Precocious puberty may also occur after cranial radiation and is more likely with doses of radiation greater than 18 Gy. The physical evaluation is similar to those above for monitoring of growth. Additionally, FSH, LH, testosterone and estradiol levels can be checked if there is a clinical suspicion of accelerated puberty or growth.
Radiation doses greater than 40 Gy delivered to the cranium can also cause hypoprolactinemia. Patients who have had surgery to the hypothalamic area or higher doses of radiation (greater than 50 Gy) are at increased risk. Symptoms include galactorrhea, menstral irregularities or decreased libido. These symptoms should be assessed yearly. In patients with any of the above symptoms, a prolactin level should be drawn. In the event increase prolactin levels are found a CT of the brain looking for a pituitary adenomona is recommended
Radiation to the cranium can also result in hypothyroidism. The risk for hypothyroidism increases with dose of radiation. The classic symptoms for hypothyroidism may be seen including fatigue, weight gain, dry skin, cold intolerance, depression and brittle hair. These symptoms should be checked for on a yearly basis. A TSH and a free T4 level should be checked at least yearly and more often during periods of rapid growth. Women who are interested in pregnancy should have thyroid levels checked prior to attempting pregnancy. If clinical suspicion is high TSH surge testing should be considered.

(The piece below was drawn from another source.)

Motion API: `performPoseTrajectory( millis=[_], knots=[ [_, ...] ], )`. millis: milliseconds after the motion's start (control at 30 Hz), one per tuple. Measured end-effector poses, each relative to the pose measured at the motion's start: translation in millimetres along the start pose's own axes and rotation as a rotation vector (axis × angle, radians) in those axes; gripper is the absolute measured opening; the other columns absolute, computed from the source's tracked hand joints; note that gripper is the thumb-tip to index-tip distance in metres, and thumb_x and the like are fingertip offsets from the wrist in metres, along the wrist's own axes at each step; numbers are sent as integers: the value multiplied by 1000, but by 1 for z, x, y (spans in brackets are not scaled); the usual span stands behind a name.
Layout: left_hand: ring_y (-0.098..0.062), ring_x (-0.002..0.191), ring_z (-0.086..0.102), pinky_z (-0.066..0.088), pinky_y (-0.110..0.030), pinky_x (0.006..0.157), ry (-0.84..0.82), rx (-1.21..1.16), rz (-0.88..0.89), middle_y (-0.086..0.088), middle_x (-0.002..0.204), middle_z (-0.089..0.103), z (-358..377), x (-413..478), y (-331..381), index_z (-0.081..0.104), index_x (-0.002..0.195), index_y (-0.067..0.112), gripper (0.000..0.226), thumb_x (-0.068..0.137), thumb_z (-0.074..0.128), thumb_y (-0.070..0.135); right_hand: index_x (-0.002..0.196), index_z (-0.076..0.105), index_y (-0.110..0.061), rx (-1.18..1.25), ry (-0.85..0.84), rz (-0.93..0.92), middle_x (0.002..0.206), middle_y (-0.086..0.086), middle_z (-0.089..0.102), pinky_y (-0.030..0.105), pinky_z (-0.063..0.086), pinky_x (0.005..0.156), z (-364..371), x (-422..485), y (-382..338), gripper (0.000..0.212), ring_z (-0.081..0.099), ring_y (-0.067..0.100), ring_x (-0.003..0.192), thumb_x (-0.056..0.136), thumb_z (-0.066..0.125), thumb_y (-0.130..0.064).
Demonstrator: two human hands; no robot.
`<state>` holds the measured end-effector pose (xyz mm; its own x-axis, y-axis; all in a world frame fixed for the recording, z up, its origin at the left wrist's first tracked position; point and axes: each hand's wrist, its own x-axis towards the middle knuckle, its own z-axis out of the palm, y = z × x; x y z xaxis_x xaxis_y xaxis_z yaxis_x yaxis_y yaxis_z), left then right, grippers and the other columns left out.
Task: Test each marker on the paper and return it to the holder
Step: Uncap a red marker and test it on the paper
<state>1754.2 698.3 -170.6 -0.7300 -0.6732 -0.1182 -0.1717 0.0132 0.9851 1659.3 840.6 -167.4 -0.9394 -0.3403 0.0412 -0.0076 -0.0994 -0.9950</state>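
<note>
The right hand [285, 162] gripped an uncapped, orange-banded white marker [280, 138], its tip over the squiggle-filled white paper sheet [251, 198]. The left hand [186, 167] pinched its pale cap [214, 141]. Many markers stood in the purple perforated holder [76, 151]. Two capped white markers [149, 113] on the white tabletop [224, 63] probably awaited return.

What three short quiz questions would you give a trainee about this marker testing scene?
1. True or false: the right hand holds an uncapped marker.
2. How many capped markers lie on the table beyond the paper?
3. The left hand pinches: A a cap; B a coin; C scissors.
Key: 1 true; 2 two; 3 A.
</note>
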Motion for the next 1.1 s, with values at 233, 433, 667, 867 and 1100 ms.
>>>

Gonadotropin deficiency can also occur, particularly with higher doses of radiation to the cranium. Symptoms include sexual dysfunction or pubertal loss and these should be assessed yearly. In younger patients the Tanner stage and the testicular volume should be checked yearly. FSH, LH, and testosterone levels should be drawn as a baseline at 14 years of age and redrawn as clinically indicated. In the event of infertility a semen analysis may be ordered. In patients found to be hypogondal, hormone replacement should be considered. Referral to a reproductive endocrinology should be considered if there are issues with infertility.
Adrenal insufficiency is also associated with radiation therapy to the cranium. A higher radiation dose or surgery to the suprasellar region increases the risk of adrenal insufficiency. A prior history of another hypothalamic/pituitary disorder also increases the risk of an adrenal insufficiency. Symptoms include lethargy, hypotension, hypoglycemia, anorexia, dehydration and failure to thrive. Symptoms should be assessed annually. Serum cortisol levels should be performed yearly for at least 15 years after treatment and as clinically indicated. Cortisol replacement should be considered as well as stress dosing as appropriate. An endocrinology consult should be considered if clinical suspicion is high for any of the above mentioned endocrine disorders.